A strategy for the synthesis of metal bis(2,2':6',2' '-terpyridine)-terminated molecular dyads having controlled torsion angles at the central biphenyl linker.

The synthesis of a series of binuclear complexes comprising bis(2,2':6',2' '-terpyridine)ruthenium(II) and -osmium(II) centers connected via a geometrically constrained 4,4'-biphenyl bridge is described. These compounds have been prepared by a "synthesis-at-metal" approach as well as by the conventional method of synthesizing the ligand and subsequently attaching the metal center. A computational investigation into the behavior of the biphenyl-based bridges has been used to provide lowest-energy conformations and to estimate the degree of internal fluctuation about the mean torsion angle.

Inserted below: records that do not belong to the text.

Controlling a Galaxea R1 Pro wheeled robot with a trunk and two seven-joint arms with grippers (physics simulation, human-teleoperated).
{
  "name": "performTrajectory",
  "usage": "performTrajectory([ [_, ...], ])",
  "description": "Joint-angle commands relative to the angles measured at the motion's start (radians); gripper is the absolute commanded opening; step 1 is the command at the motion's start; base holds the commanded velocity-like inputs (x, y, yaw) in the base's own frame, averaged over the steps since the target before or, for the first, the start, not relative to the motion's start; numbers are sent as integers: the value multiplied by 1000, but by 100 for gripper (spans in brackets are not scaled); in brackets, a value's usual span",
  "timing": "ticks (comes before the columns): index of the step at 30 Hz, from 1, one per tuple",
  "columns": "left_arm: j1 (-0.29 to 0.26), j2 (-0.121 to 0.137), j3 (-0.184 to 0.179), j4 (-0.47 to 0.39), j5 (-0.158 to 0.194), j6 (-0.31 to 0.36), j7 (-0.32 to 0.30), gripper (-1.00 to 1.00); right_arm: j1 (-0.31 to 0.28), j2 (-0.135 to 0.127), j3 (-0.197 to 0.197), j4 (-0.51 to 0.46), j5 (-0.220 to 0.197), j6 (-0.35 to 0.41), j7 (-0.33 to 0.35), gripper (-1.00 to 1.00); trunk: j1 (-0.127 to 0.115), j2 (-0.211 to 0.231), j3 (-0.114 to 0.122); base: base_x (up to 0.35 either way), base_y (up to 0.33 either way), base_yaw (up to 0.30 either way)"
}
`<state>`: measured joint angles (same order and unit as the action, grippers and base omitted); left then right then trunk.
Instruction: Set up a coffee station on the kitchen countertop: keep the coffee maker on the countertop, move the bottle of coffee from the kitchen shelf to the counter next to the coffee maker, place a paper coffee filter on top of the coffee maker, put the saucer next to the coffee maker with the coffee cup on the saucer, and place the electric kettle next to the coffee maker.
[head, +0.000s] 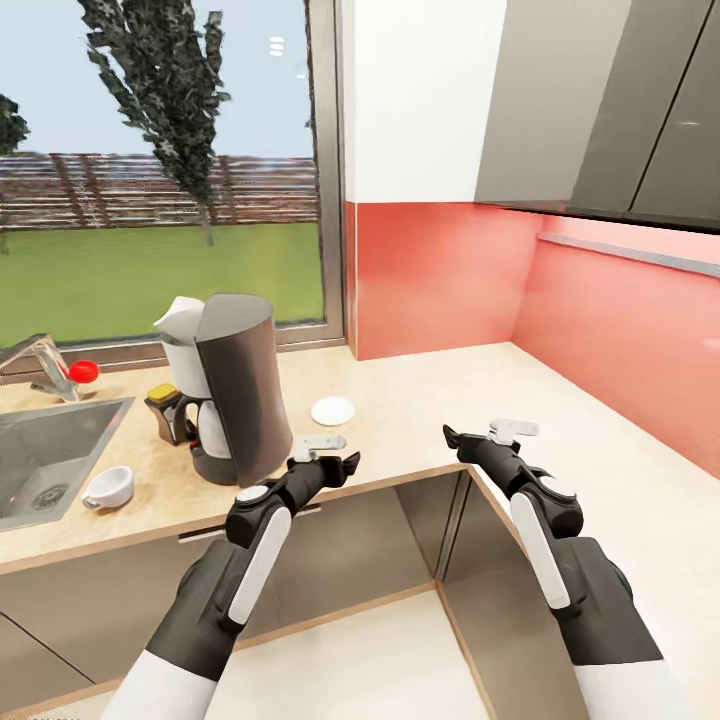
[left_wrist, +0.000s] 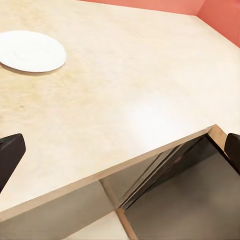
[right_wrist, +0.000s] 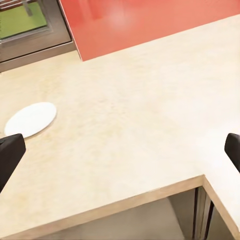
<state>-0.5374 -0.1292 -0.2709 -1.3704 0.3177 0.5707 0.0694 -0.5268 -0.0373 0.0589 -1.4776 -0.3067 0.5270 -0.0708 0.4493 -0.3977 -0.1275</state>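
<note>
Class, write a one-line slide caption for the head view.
Coffee maker, saucer and cup on the countertop, both arms hovering.

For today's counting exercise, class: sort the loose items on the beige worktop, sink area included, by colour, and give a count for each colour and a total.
White: 2, the small round white saucer and the tiny white cup.
Grey and white: 1, the tall drip coffee maker.
Dark brown with yellow cap: 1, the small bottle.
Red: 1, a small round red object by the tap.
Total: 5
</note>
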Motion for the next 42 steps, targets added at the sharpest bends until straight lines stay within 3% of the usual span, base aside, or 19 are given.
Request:
performTrajectory([
  [1,-1,0,-1,-1,10,5,7,100,-1,-1,2,-1,-9,4,-7,100,1,-2,-2,0,-3,156],
  [35,1,2,-1,1,9,0,6,100,-1,-1,2,-6,-8,5,-7,100,1,-2,-2,68,-6,26],
  [42,3,2,-1,1,8,0,6,100,-1,-1,3,-6,-8,5,-7,100,1,-2,-2,174,-114,176],
])
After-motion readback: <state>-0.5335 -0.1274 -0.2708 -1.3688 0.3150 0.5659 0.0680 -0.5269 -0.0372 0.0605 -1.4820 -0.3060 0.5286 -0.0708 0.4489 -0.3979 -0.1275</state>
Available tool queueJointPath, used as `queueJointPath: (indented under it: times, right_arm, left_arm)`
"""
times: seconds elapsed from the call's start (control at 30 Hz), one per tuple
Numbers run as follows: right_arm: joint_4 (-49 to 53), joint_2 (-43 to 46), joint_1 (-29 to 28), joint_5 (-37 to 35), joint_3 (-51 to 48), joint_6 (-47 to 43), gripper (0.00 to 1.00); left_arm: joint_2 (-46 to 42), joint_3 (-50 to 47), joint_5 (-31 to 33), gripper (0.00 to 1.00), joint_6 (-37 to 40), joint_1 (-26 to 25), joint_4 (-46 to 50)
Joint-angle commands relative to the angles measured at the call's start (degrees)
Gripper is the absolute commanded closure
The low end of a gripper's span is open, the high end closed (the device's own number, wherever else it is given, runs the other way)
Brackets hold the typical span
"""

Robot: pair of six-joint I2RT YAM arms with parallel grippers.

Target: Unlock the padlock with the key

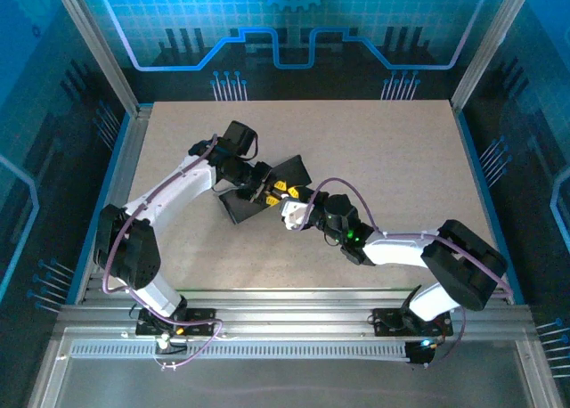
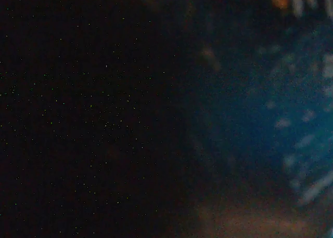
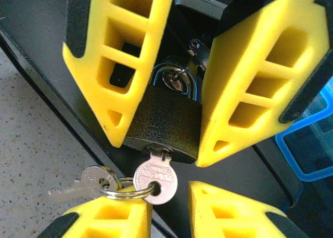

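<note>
Sitting clamped in left claw (image 3: 162, 147), padlock (image 3: 164, 116) with key (image 3: 155, 180) inserted.

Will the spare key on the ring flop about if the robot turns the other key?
Probably: the spare key is joined to the inserted key only by a loose ring, so it should swing. It looks thin, flat metal, likely stiff and light.
</note>
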State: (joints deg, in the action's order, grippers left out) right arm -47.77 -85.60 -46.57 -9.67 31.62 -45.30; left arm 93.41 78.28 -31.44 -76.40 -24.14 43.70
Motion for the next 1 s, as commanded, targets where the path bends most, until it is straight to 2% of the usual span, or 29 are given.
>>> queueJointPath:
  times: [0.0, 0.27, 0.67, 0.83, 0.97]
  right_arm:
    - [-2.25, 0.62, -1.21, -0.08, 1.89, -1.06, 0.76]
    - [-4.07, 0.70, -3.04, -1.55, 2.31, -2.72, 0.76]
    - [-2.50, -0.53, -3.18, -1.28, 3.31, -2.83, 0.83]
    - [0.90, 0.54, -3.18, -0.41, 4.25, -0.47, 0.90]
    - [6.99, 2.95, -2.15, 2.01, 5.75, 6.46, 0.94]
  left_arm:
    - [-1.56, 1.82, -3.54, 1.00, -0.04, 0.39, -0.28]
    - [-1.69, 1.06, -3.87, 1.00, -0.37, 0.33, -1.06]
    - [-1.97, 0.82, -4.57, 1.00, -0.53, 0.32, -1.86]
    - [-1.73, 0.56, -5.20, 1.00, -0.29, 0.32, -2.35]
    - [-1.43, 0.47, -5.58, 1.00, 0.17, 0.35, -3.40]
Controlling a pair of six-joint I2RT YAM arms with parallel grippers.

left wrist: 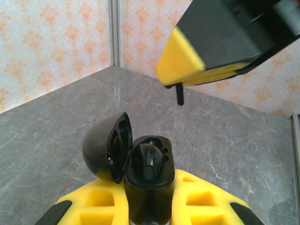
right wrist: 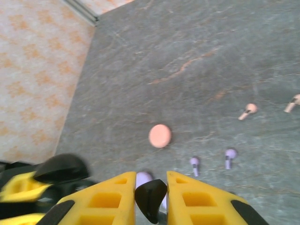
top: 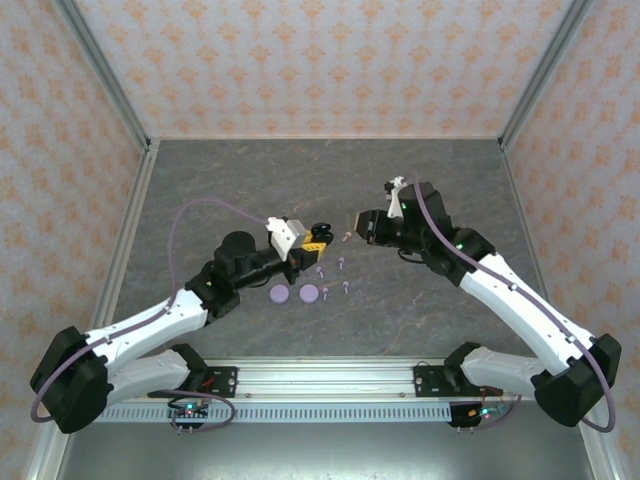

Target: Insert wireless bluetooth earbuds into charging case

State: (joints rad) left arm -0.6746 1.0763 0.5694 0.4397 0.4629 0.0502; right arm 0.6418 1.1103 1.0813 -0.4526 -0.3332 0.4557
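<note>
**Black bud pinched beside the open case**

Top view: the left gripper clamps the black charging case, and the right gripper is just beside it. Loose earbuds and two lavender discs lie on the table.

Left wrist: the case stands lid-open between yellow fingers.

Right wrist: closed fingers pinch a black earbud. A pink disc lies beyond.
</note>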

It is shown that the length of the constraining strap determines both the torsion angle and the internal flexibility, with longer straps twisting the biphenyl group so as to relax stereochemical interactions between the linking oxygen atoms. Longer straps can be formed from poly(ethylene glycol) residues that provide an additional binding site for small cations. Electrospray mass spectrometry carried out on solutions of these crown ether-like bridges confirmed that Li+, Na+, and K+ ions bind in the form of 1:1 complexes. This range of compounds should permit rational examination of how the torsion angle affects the rate of through-bond electron transfer, electron exchange, and charge shift.